Ted Russell Kamp – Down in the Den – Album review
Je hoeft Ted Russell Kamp niet uit te leggen hoe je een goed album maakt, getuigt Down in the Den, zijn twaalfde solo plaat. Daarnaast speelde hij op minimaal net zoveel albums van andere artiesten mee. Dat is zonder meer ook de reden dat maar liefst veertig gastmuzikanten meespelen op dit eind vorig jaar uitgebrachte album.
Ted is vaste bassist in de band van Shooter Jennings (inderdaad de zoon van) en het is dus niet vreemd om Shooter op het eerste nummer van het album te horen. Home Sweet Hollywood is een goede opener en wat mij betreft ook gelijk één van de beste songs.

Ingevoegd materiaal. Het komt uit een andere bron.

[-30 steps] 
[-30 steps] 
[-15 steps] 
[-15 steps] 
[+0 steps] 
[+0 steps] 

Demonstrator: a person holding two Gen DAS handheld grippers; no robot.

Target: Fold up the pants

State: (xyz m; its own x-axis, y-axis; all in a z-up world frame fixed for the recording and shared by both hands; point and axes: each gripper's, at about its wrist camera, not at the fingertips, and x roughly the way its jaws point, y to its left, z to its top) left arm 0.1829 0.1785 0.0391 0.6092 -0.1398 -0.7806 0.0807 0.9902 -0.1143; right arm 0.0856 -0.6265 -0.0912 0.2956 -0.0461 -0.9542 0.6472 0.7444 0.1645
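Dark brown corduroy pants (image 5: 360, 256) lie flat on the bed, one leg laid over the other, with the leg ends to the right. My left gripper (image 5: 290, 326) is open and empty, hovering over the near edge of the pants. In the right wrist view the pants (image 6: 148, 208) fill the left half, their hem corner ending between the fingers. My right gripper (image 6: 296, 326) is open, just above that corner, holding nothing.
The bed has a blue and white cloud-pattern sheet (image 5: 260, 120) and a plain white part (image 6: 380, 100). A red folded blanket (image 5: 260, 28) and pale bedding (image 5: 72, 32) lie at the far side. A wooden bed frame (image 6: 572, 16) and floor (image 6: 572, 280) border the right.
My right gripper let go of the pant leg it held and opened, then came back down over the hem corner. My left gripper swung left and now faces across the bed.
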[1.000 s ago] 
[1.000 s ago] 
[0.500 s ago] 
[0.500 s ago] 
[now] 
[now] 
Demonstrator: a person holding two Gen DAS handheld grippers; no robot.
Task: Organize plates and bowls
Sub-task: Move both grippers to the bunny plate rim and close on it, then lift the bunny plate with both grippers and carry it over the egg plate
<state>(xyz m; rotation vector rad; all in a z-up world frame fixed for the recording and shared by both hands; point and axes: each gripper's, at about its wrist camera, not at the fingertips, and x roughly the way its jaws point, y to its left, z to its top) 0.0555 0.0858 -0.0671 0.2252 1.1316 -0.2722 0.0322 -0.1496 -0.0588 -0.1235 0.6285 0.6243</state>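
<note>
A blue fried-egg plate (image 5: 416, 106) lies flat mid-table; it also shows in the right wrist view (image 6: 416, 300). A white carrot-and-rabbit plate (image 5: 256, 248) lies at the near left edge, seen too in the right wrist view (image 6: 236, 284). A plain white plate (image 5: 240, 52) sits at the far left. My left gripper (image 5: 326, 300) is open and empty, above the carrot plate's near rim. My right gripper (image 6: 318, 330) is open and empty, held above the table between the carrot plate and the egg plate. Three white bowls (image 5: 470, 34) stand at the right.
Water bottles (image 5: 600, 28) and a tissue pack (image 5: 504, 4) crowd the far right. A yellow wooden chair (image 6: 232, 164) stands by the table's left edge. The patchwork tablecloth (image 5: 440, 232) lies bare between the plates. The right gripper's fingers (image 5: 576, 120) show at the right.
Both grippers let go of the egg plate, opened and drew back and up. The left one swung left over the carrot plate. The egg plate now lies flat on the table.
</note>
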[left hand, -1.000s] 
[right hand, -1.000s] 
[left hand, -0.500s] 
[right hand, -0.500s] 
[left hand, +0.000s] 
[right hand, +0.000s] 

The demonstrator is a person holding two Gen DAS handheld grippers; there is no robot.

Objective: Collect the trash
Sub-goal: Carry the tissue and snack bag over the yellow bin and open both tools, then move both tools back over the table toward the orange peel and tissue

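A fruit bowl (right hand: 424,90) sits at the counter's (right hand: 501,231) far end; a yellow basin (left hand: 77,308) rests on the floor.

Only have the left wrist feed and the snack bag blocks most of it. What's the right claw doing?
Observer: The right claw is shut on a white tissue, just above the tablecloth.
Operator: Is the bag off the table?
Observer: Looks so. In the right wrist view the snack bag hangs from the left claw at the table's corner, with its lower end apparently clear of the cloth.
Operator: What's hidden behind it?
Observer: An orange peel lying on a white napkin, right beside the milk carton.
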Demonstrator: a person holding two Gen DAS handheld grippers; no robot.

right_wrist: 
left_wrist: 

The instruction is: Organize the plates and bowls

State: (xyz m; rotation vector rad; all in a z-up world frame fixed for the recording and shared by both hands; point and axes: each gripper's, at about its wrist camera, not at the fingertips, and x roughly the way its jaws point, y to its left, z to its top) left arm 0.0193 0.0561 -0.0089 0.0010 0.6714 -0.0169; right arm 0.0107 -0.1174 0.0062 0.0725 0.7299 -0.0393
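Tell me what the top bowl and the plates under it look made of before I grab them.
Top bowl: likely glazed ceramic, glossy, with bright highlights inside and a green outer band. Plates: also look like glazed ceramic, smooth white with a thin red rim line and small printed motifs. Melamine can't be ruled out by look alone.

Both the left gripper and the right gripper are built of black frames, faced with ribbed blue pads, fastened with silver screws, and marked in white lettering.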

Down in the Den verwijst naar de thuisstudio van Ted Russell Kamp in Los Angeles, omdat het meeste werk daar is opgenomen, aangevuld met opnames uit verschillende studio’s, omdat niet iedereen in de gelegenheid was om naar de westkust te komen. Het is een album met veertien songs die wat mij betreft los van elkaar staan, maar dit stoort niet. In tegendeel, Kamp zet met al die verschillende muzikanten steeds telkens een stevige sound neer, variërend in stijl.
Ik beluister het album als een roadtrip. De typische country songs als Stick With Me, met pedal steel en Take My Song With Me (duet met Kirsten Profit), luister ik in een bar in Nashville. Daarna reis ik af via route 40 naar Memphis en hoor Every Little Thing You Need op een terras in Baele Street. Onderweg stem ik af op een southern rockstation waar Saint Severin wordt gedraaid, en als ik een korte stop maak, hoor ik vanuit een kerk de gospelsong Hold On. Uiteindelijk daal ik af naar het zuidelijkste punt van de Mississippi voor de meer swingende songs als Waste a Little Time With Me en Hobo Nickel.
Absoluut een geschikt album voor liefhebbers van countrymuziek die dan een keer tegen de southern rock en dan weer een beetje tegen soul of blues aanschurkt.